Exercise objective
Find and copy each line of the data that includes "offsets".

Records to process

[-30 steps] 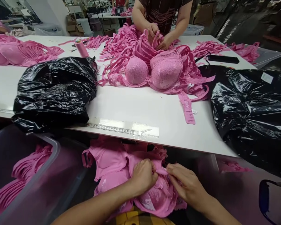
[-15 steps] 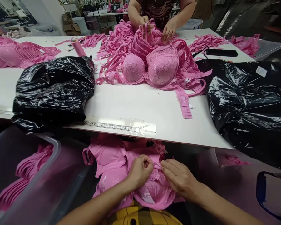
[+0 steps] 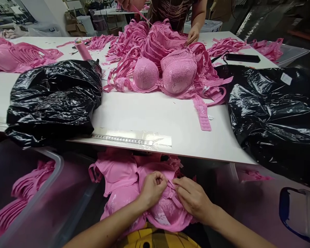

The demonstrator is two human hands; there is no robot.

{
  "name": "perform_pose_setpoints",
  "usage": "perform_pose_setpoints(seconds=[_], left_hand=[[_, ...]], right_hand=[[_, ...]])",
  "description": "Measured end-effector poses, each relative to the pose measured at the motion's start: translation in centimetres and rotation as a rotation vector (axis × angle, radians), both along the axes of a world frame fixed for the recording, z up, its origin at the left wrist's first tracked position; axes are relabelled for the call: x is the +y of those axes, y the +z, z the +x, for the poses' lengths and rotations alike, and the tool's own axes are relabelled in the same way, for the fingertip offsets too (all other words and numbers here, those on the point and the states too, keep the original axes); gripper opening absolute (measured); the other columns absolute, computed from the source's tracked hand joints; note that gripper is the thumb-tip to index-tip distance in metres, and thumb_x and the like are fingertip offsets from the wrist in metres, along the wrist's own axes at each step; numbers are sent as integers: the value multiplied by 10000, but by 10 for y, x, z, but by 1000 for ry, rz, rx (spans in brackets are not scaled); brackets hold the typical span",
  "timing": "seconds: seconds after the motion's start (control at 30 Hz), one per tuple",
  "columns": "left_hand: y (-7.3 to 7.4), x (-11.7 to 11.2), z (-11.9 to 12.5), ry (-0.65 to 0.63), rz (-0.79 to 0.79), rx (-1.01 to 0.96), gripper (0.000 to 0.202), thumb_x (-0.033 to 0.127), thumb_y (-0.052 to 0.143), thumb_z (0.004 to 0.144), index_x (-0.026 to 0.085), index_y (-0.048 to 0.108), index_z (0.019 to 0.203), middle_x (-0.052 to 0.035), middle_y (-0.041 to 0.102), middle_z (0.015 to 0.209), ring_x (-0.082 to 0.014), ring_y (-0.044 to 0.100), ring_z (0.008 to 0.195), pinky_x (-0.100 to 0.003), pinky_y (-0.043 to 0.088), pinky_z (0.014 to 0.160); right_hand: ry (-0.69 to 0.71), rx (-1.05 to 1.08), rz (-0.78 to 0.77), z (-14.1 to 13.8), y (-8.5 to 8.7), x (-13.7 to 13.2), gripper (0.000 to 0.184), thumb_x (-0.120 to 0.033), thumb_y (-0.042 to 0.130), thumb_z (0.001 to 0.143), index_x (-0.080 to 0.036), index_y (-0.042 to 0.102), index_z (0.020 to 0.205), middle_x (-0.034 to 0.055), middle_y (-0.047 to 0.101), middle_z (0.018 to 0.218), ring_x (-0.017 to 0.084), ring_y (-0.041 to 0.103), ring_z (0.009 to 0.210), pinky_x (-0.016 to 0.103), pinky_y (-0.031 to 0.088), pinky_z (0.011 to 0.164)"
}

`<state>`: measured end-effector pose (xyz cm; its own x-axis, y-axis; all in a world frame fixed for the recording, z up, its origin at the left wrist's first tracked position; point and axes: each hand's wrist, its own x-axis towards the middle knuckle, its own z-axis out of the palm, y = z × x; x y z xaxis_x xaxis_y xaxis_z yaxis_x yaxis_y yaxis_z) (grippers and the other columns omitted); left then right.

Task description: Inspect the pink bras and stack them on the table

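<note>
Below the table's near edge, a pink lace bra (image 3: 165,213) lies in my lap on a pile of pink bras (image 3: 119,172). My left hand (image 3: 152,187) is curled in a pinch on a thin pink strap (image 3: 171,184) of that bra. My right hand (image 3: 192,198) meets it from the right, fingers closed on the same strap. The two hands almost touch over the bra's middle.
A white table (image 3: 155,117) carries a taped measuring strip (image 3: 121,139), two black plastic bags (image 3: 54,96) (image 3: 274,113) and a heap of pink bras (image 3: 167,65). A person across the table (image 3: 193,34) handles that heap. A grey bin (image 3: 26,193) of pink bras stands at my lower left.
My hands have shifted slightly left and up on the strap, still pinching it. The person opposite has lifted one hand away from the heap, pulling a strap upward.
</note>
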<state>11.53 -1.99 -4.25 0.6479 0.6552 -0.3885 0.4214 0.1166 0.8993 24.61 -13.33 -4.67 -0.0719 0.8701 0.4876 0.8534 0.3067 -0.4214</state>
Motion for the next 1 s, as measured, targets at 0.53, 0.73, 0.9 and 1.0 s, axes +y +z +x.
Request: perform_pose_setpoints(seconds=[0.53,0.73,0.9,1.0], left_hand=[[-6,-3,-5,-35,244,-42,194,236,483,797,157,560,638,-3,479,677,-134,463,634,-240,354,575],[-5,-1,-4,49,356,-16,173,216,490,798,161,590,668,-18,507,726,-164,518,716,-279,414,663],[-1,-2,-3,43,416,6,166,211,490,800,178,606,686,-28,500,786,-181,535,780,-303,436,722],[-1,0,-4,44,462,27,155,208,494,795,180,611,697,-29,507,769,-187,534,766,-317,439,726]], right_hand=[[-112,413,-119,-12,-10,17,185,-72,456,830,-180,588,758,51,573,747,135,565,645,238,484,564],[-205,545,-84,-14,-13,26,121,-98,531,782,-197,600,785,24,643,736,142,625,677,237,507,628],[-378,540,-155,-22,-19,32,93,-149,562,751,-198,527,822,3,628,710,151,622,632,253,510,609],[-384,522,-172,-24,-20,36,73,-155,545,758,-195,540,818,14,643,724,160,629,642,267,519,618]])
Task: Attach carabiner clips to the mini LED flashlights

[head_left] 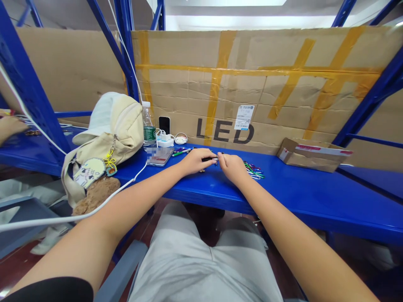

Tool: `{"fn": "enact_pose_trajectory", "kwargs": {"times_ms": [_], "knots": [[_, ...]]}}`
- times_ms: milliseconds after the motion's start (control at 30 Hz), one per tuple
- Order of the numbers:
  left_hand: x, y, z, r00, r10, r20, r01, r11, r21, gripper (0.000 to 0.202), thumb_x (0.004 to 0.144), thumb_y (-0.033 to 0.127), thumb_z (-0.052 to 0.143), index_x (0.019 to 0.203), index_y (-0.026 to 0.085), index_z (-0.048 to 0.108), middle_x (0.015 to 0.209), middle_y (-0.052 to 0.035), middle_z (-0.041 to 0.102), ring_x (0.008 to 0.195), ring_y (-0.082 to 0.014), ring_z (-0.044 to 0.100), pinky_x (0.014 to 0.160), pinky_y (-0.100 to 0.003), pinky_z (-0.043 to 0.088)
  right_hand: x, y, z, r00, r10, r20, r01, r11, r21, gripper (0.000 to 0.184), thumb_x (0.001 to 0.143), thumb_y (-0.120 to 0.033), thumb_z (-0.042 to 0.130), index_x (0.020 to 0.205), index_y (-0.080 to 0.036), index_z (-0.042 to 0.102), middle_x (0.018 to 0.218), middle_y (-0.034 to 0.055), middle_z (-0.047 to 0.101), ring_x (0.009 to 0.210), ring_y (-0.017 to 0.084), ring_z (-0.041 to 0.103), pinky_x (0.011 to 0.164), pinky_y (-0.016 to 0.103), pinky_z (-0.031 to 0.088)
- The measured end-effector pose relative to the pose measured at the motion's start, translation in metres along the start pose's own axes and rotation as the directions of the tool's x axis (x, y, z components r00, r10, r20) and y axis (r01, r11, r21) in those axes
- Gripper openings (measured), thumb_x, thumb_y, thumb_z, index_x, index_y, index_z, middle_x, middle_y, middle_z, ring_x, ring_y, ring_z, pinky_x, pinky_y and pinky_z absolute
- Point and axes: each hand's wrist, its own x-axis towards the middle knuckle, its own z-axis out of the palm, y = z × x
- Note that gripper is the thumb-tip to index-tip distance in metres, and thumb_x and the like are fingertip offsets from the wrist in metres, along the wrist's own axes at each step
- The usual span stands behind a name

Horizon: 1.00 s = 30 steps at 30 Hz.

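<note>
Over the blue table, my left hand is closed around a dark, slim pen-like stick. Close against its right end, my right hand is closed in a pinch; whatever lies between those fingertips is too small and hidden to name. Just right of my right hand lies a pile of thin coloured loops in green, red, blue and white. Several slim pens, green and purple among them, lie to the left of my left hand. Small bits under my left hand are mostly hidden.
A phone, charger block and water bottle stand left, beside a beige backpack with a cap. A white cable crosses my left arm. An open cardboard box sits right. Another person's hand shows far left.
</note>
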Motion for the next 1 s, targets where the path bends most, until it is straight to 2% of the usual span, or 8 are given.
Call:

Final answer
  "description": "Measured end-effector poses, each relative to the pose measured at the motion's start: translation in centimetres and rotation as a rotation vector (axis × angle, radians), both along the axes of a world frame fixed for the recording, z up, its origin at the left wrist's first tracked position; axes are relabelled for the call: x is the +y of those axes, y the +z, z the +x, for the poses' lengths and rotations alike, and the tool's own axes are relabelled in the same way, for the fingertip offsets too (all other words and numbers here, those on the point and the states too, keep the original axes); gripper opening absolute (measured); the other columns absolute, computed from the source's tracked hand joints; note that gripper is the thumb-tip to index-tip distance in metres, and thumb_x and the like are fingertip offsets from the wrist in metres, along the wrist's own axes at each step; numbers are sent as integers: the value multiplied by 10000, but by 10 for y, x, z, but by 1000 for ry, rz, rx (spans in brackets are not scaled); brackets hold the typical span",
- Note that gripper is the thumb-tip to index-tip distance in metres, and thumb_x and the like are fingertip offsets from the wrist in metres, along the wrist's own axes at each step

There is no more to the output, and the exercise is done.